**WHAT IS REQUIRED:**
The answer must consist of every line below that holds the word "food".

**SUPPLIED INFORMATION:**
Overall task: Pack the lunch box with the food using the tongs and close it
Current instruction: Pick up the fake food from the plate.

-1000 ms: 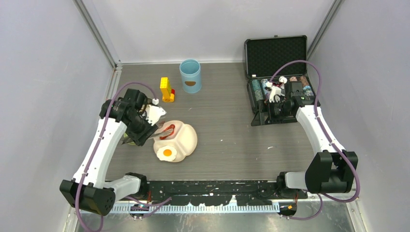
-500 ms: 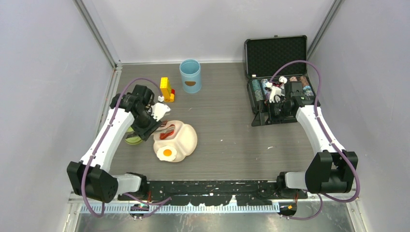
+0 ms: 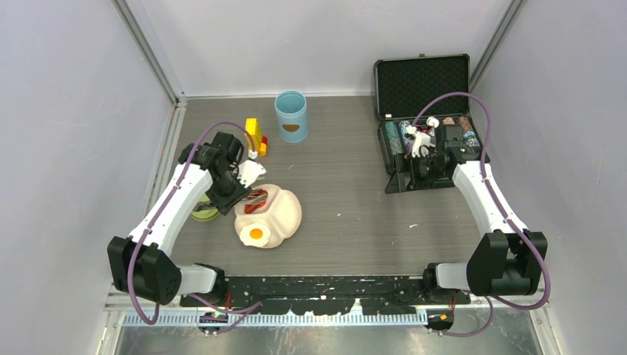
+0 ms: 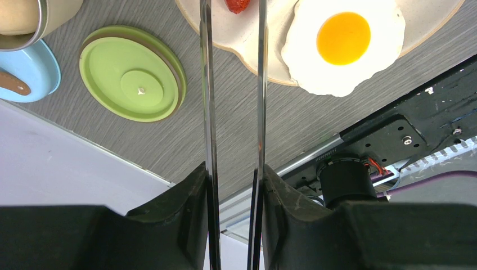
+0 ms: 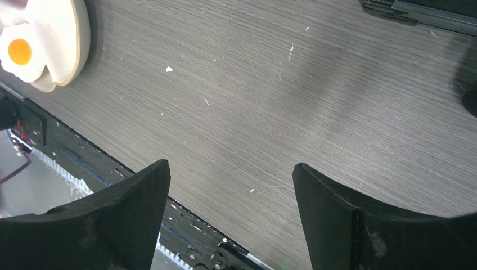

**ANSWER SECTION:**
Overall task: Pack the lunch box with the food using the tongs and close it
Current instruction: Pick up the fake food from the plate.

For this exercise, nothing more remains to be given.